The appropriate of these penalties may be assessed against the master or crew of the vessel, the commander or crew of the aircraft, the person in charge of the vehicle, the owner of the vessel, aircraft, or vehicle, or any person directly or indirectly responsible for the discrepancy.

(c) Exception. There is no violation, and consequently no penalty incurred under paragraph (b), in the circumstances described in §§ 4.12(a)(5) and 122.162 of this chapter.

[T.D. 79-160, 44 FR 31958, June 4, 1979, as amended by T.D. 86-59, 51 FR 8490, Mar. 12, 1986; T.D. 88-12, 53 FR 9315, Mar. 22, 1988; T.D. 99-27, 64 FR 13676, Mar. 22, 1999; T.D. 99-64, 64 FR 43267, Aug. 10, 1999]

§ 162.73 - Penalties under section 592, Tariff Act of 1930, as amended.

(a) Maximum penalty without prior disclosure. If the person concerned has not made a prior disclosure as provided in § 162.74, the monetary penalty under section 592, Tariff Act of 1930, as amended (19 U.S.C. 1592), shall not exceed:

(1) For fraudulent violations, the domestic value of the merchandise;

(2) For grossly negligent violations,

(i) The lesser of the domestic value of the merchandise or four times the loss of duties, taxes and fees or

(ii) If there is no loss of duties, taxes and fees 40 percent of the dutiable value of the merchandise; and

(3) For negligent violations,

(i) The lesser of the domestic value of the merchandise or two times the loss of duties, taxes and fees or

(ii) If there is no loss of duties, taxes and fees 20 percent of the dutiable value of the merchandise.

(b) Maximum penalty with prior disclosure. If the person concerned has made a prior disclosure, the monetary penalty shall not exceed:

(1) For fraudulent violations,

(i) One times the loss of duties, taxes and fees or

(ii) If there is no loss of duties, taxes and fees 10 percent of the dutiable value of the merchandise; and

(2) For grossly negligent and negligent violations, the interest on any loss of duties, taxes and fees. The interest shall be computed from the date of liquidation at the prevailing rate of interest applied under section 6621, Internal Revenue Code of 1954, as amended (26 U.S.C. 6621).

(c) Exception; clerical error or mistake of fact. There is no violation and, consequently, no penalty incurred, if the falsity or omission is due solely to clerical error or mistake of fact, unless the error or mistake is part of the pattern of negligent conduct.

[T.D. 79-160, 44 FR 31958, June 4, 1979, as amended by T.D. 99-64, 64 FR 43267, Aug. 10, 1999]
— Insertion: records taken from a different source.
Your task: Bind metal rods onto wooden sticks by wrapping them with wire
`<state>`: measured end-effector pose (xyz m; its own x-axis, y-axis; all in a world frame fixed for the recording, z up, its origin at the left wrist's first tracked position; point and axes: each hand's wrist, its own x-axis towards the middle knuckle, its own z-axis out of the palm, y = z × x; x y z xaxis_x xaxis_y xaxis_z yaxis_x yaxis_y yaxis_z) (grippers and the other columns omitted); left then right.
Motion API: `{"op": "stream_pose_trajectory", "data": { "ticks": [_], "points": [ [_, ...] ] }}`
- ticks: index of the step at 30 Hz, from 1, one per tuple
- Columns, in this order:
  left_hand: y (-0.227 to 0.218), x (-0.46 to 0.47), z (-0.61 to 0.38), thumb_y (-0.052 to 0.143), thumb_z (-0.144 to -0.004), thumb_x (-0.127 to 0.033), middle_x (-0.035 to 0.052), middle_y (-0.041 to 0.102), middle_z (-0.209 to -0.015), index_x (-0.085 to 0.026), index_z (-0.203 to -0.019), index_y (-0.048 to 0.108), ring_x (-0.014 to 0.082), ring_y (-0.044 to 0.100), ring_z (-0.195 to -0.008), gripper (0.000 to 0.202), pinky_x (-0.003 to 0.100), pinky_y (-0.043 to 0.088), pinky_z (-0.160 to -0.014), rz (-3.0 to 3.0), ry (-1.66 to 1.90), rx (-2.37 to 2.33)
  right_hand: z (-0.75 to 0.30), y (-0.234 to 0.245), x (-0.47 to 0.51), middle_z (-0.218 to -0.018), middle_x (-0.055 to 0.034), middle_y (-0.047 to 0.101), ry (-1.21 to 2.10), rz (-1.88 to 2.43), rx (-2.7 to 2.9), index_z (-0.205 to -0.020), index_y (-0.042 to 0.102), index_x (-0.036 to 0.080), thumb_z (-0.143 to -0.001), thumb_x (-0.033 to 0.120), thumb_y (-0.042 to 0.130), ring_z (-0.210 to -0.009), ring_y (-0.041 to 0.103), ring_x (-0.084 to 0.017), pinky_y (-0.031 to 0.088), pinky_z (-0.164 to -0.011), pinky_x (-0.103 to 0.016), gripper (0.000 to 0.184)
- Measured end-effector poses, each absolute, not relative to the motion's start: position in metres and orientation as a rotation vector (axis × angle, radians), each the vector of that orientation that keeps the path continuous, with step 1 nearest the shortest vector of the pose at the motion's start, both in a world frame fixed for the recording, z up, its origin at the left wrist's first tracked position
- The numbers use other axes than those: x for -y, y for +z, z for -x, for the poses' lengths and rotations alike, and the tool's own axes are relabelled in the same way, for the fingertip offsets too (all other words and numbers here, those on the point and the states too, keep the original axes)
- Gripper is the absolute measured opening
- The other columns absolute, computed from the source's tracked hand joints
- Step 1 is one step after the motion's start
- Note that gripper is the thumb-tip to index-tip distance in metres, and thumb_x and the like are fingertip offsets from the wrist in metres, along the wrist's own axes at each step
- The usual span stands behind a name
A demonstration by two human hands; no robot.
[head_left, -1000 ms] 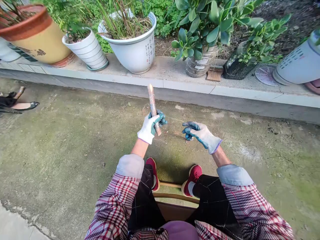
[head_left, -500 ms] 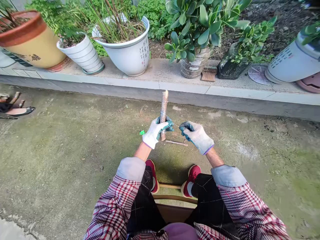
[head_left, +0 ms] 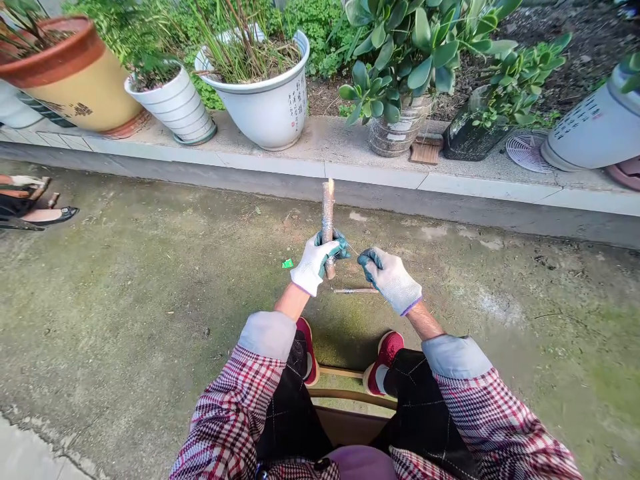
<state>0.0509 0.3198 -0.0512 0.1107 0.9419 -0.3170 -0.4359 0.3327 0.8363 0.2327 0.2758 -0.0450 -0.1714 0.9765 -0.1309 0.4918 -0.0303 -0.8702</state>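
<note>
Head view looks down at two gloved hands held out over the knees. The left hand [head_left: 316,262] is shut in a fist round the low end of a stick [head_left: 328,208]. The fingers [head_left: 334,248] are curled tight about it and the thumb lies across the front. The stick stands almost straight up. Most of it pokes out above the fingers, and only a short stub shows under them. I think the low grip holds the stick steady and leaves its long top part free. The stick looks wrapped in something shiny, but I cannot tell what. The right hand [head_left: 391,280] is just beside the left one, a little lower, and does not touch it. Its fingertips [head_left: 369,259] are pressed together as if pinching a thin thread [head_left: 353,250]. The thread runs from those fingertips across to the stick, right by the left fingers. It looks pulled straight, most likely because the two hands stay a bit apart. It is very fine and hard to see. On the ground under both hands lies a thin rod [head_left: 356,291], within easy reach. A green scrap [head_left: 287,264] lies just left of the left fingers. Nearer the body, two red shoes [head_left: 386,352] rest on a bar of a wooden stool [head_left: 345,395]. Far past the fingertips, pots [head_left: 267,100] with plants stand in a row on a ledge [head_left: 350,175]. Well off to the left, another person's foot [head_left: 46,215] shows at the edge.
</note>
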Motion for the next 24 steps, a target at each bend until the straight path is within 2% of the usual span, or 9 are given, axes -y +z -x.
{"op": "stream_pose_trajectory", "data": {
  "ticks": [5,11,16,24],
  "points": [
    [-0.050,-0.320,-0.052,0.082,-0.055,-0.025,-0.0017,0.063,-0.075,-0.015,-0.085,0.060,0.0120,0.061,-0.065,0.039,0.032,0.057,-0.067,-0.619,1.137,-1.011,-0.230,-0.043,-0.271,-0.057,0.0055,0.049,1.191,1.499,1.609,-0.078,0.058,0.021,-0.090,0.037,0.050,-0.050,0.044,-0.011,0.037,-0.051,-0.025,0.021],
    [-0.043,-0.315,-0.056,0.079,-0.055,-0.022,0.0046,0.072,-0.086,-0.014,-0.091,0.066,0.0136,0.063,-0.066,0.039,0.028,0.054,-0.059,-0.785,0.972,-1.013,-0.231,-0.047,-0.272,-0.055,0.0063,0.047,1.245,1.503,1.446,-0.076,0.056,0.022,-0.088,0.039,0.053,-0.047,0.042,-0.010,0.036,-0.046,-0.023,0.022],
    [-0.041,-0.311,-0.063,0.078,-0.054,-0.018,0.0009,0.069,-0.077,-0.013,-0.087,0.066,0.0130,0.062,-0.066,0.035,0.028,0.055,-0.063,-0.841,0.917,-1.023,-0.226,-0.044,-0.272,-0.052,0.0072,0.045,1.328,1.465,1.327,-0.070,0.052,0.022,-0.086,0.043,0.057,-0.042,0.040,-0.008,0.034,-0.039,-0.022,0.026],
    [-0.043,-0.313,-0.063,0.078,-0.054,-0.017,0.0002,0.068,-0.076,-0.013,-0.085,0.066,0.0124,0.061,-0.068,0.033,0.027,0.054,-0.064,-0.943,0.962,-1.041,-0.223,-0.035,-0.271,-0.046,0.0083,0.045,1.466,1.357,1.139,-0.073,0.059,0.020,-0.081,0.042,0.061,-0.034,0.038,-0.008,0.031,-0.031,-0.022,0.024]
  ]
}}
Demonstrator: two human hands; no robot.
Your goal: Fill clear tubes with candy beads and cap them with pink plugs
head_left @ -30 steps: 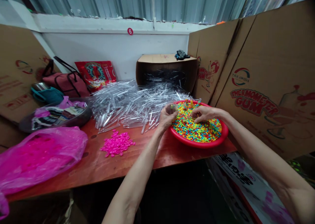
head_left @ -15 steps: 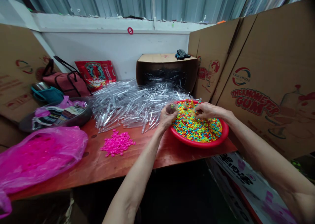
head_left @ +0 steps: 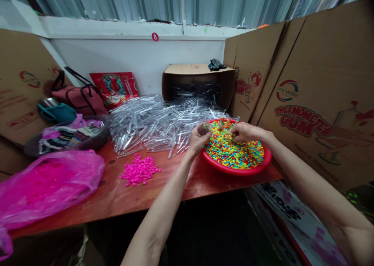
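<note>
A red bowl (head_left: 233,169) heaped with small coloured candies (head_left: 236,153) sits at the right end of the red-brown table (head_left: 117,198). My left hand (head_left: 198,138) is closed at the bowl's near-left rim, gripping what looks like clear tubes held upright. My right hand (head_left: 245,132) hovers over the far part of the candies with fingers pinched together; what they hold is too small to make out. A large pile of clear plastic tubes (head_left: 154,122) lies behind the bowl and to its left.
Pink caps (head_left: 139,170) lie in a small heap mid-table. A pink plastic bag (head_left: 46,184) fills the left front. A dark tray (head_left: 67,139), bags (head_left: 78,96) and an open carton (head_left: 198,83) stand at the back. Printed cardboard walls (head_left: 315,98) close the right side.
My right hand has moved from the middle of the candies toward the far rim of the bowl, closer to my left hand. The left hand has stayed in place.
</note>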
§ 162.73a - Penalties under section 593A, Tariff Act of 1930, as amended.

(a) Maximum penalty without prior disclosure for a drawback compliance program nonparticipant. If the person concerned has not made a prior disclosure as provided in § 162.74 and has not been certified as a participant in the drawback compliance program under part 191 of this chapter, the monetary penalty under section 593A, Tariff Act of 1930, as amended (19 U.S.C. 1593a), cannot exceed:

(1) For fraudulent violations, three times the loss of revenue; and

(2) For negligent violations,

(i) 20 percent of the loss of revenue for the first violation,

(ii) 50 percent of the loss of revenue for the first repetitive violation, or

(iii) One times the loss of revenue for the second and each subsequent repetitive violation.
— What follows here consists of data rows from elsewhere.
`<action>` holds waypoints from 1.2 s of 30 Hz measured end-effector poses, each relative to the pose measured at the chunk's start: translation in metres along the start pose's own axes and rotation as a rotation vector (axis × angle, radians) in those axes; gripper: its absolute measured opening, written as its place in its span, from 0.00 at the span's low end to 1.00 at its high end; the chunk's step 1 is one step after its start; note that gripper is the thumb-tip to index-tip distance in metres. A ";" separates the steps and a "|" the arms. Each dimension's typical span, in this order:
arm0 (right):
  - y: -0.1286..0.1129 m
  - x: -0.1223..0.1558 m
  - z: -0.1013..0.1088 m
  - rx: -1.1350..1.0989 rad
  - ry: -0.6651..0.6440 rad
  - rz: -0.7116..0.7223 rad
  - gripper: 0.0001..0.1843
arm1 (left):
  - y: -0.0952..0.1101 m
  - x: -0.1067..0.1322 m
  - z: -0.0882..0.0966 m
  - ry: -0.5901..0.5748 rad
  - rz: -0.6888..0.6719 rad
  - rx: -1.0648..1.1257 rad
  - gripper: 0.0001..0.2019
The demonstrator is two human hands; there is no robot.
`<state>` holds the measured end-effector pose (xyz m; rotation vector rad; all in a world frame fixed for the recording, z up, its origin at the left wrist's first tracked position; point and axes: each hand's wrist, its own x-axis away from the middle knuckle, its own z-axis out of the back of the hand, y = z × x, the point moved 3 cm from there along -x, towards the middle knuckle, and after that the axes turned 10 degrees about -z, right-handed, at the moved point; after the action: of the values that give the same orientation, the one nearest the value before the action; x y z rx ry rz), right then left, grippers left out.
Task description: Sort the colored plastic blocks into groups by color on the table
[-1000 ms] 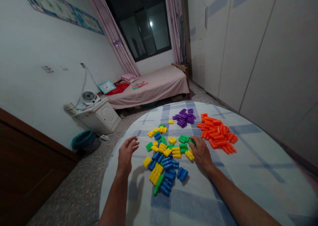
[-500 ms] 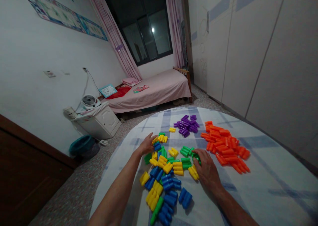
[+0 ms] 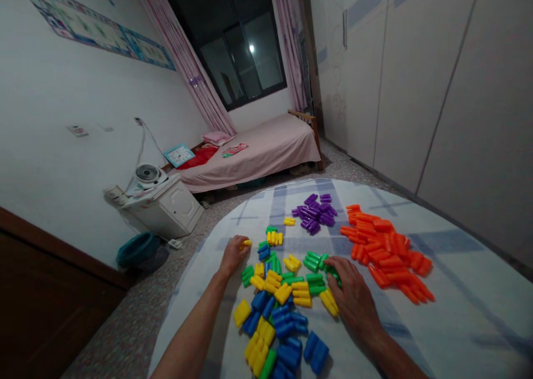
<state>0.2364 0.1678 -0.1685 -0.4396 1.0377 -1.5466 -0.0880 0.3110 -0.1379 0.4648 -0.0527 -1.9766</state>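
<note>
Yellow piece (image 3: pixel 247 242) is sitting pinched in the left hand (image 3: pixel 235 251), left of the mixed pile (image 3: pixel 272 282); looking light, stiff, maybe slick, probably suiting a hold across its sides. Right hand (image 3: pixel 347 283) is touching green pieces (image 3: pixel 313 260); can't tell grip.

Vis. L forearm (image 3: pixel 195 323) bare; R forearm (image 3: pixel 391 350) ditto.
</note>
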 end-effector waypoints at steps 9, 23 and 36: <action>0.031 -0.004 -0.014 0.021 0.032 0.114 0.14 | -0.027 0.013 0.015 0.147 0.194 -0.168 0.15; 0.031 -0.006 -0.009 0.162 0.044 0.166 0.18 | 0.018 -0.049 -0.005 0.050 0.145 -0.140 0.22; 0.026 -0.004 -0.008 0.156 -0.011 0.112 0.17 | 0.073 -0.081 -0.039 -0.152 -0.078 0.037 0.22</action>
<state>0.2465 0.1756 -0.1925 -0.2772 0.9106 -1.5104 0.0184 0.3563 -0.1323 0.3445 -0.1698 -2.0874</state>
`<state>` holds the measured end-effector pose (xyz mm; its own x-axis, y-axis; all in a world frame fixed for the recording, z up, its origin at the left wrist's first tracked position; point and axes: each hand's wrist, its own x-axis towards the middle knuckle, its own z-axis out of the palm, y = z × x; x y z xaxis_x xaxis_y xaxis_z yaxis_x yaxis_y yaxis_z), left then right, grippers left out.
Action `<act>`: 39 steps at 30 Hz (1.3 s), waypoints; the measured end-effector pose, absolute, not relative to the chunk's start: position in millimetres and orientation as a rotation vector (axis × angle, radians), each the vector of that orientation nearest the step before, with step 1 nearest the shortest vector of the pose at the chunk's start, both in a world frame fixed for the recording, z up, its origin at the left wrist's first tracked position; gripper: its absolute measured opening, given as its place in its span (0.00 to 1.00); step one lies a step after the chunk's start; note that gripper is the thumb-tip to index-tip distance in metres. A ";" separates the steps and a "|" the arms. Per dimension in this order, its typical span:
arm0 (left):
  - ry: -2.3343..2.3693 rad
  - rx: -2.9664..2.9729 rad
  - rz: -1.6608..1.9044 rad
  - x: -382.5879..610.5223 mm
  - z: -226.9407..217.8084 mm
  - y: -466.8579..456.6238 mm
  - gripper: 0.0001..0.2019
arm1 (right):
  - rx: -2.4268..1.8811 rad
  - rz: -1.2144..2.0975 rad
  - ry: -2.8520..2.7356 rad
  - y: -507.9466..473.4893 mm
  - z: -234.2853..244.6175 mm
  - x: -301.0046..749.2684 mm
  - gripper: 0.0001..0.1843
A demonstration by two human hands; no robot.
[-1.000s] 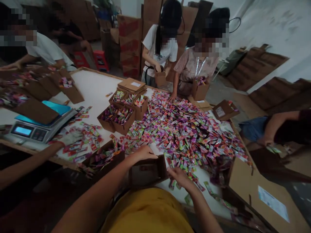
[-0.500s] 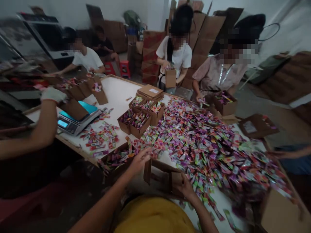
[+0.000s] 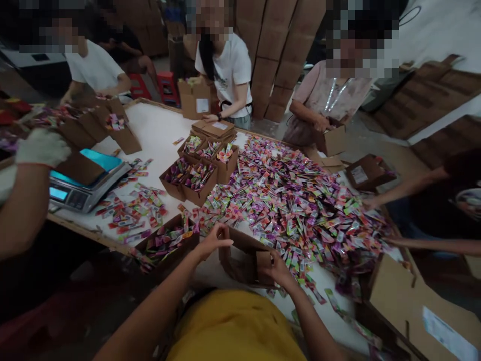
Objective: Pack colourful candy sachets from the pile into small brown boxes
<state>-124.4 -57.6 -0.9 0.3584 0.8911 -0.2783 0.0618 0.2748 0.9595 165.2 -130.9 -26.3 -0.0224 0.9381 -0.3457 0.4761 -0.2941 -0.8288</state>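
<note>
Cardboard box (image 3: 240,263), small and open, at near edge of table (image 3: 158,135), just beside sachet pile (image 3: 300,210). Left hand (image 3: 215,241) pinched on one flap, right hand (image 3: 277,268) clamped on another. Probably light, thin, easy to crush; safer to hold by the walls.

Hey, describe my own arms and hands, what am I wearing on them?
Left arm and right arm are bare, no sleeves in view. Left hand and right hand have no gloves; no watch or ring shows. A mustard-yellow top covers the torso.
</note>
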 end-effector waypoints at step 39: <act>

(b) Maximum penalty without prior disclosure for a drawback compliance program participant——(1) General. If the person concerned has not made a prior disclosure as provided in § 162.74 and has been certified as a participant in, and is generally in compliance with the procedures and requirements of, the drawback compliance program provided for in part 191 of this chapter, the monetary penalty or other sanction under section 593A, Tariff Act of 1930, as amended (19 U.S.C. 1593a), cannot exceed:

(i) For fraudulent violations, three times the loss of revenue; and

(ii) For negligent violations,

(A) Issuance of a written notice of a violation (warning letter) for the first violation and for any other violation that is not repetitive or that is repetitive but does not occur within three years from the date of the violation of which it is repetitive,

(B) 20 percent of the loss of revenue for the first repetitive violation that occurs within three years from the date of the violation of which it is repetitive,

(C) 50 percent of the loss of revenue for the second repetitive violation that occurs within three years from the date of the first of two violations of which it is repetitive, or

(D) One times the loss of revenue for the third and each subsequent repetitive violation that occurs within three years from the date of the first of three or more violations of which it is repetitive.
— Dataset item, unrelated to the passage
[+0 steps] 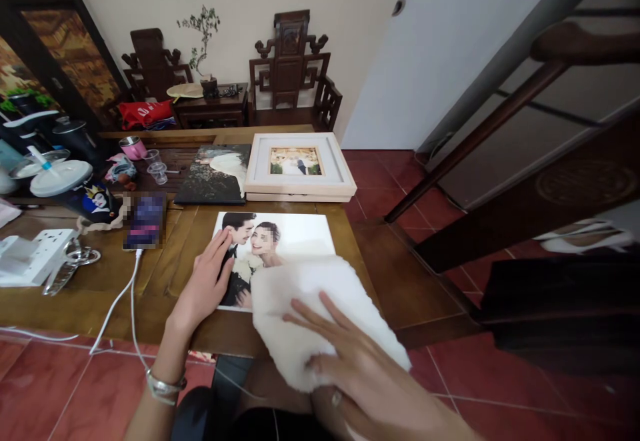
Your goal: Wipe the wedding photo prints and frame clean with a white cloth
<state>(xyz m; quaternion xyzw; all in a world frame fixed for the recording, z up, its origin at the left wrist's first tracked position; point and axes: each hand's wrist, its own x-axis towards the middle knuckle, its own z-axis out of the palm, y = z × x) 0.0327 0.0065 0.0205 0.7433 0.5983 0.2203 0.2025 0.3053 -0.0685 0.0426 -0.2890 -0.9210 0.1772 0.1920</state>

(2) Notice of violation and required response to notice. (i) The notice issued by Customs under paragraph (b)(1)(ii)(A) of this section will:

(A) State that the person concerned has violated section 593A;

(B) Explain the nature of the violation; and

(C) Warn the person concerned that future violations of section 593A may result in the imposition of monetary penalties. The notice will also warn the person concerned that repetitive violations may result in removal of certification under the drawback compliance program provided for in part 191 of this chapter until the person takes corrective action that is satisfactory to Customs.

(ii) Within 30 days from the date of mailing of the notice issued under paragraph (b)(1)(ii)(A) of this section:

(A) The person concerned must notify Customs in writing of the steps that have been taken to prevent a recurrence of the violation; or

(B) If the person concerned believes that no violation took place, he may advise Customs in writing of the basis for that position. If Customs agrees on further review that no violation in fact took place, Customs will in writing advise the person concerned and rescind the notice of violation. If on further review Customs remains of the opinion that the violation took place as alleged in the notice of violation, Customs will issue a written affirmation of the notice of violation advising the person concerned that the notice requirement of paragraph (b)(2)(ii)(A) of this section remains applicable and must be complied with either within the remainder of the prescribed 30-day period or within 15 days after issuance of the written affirmation, whichever period is longer.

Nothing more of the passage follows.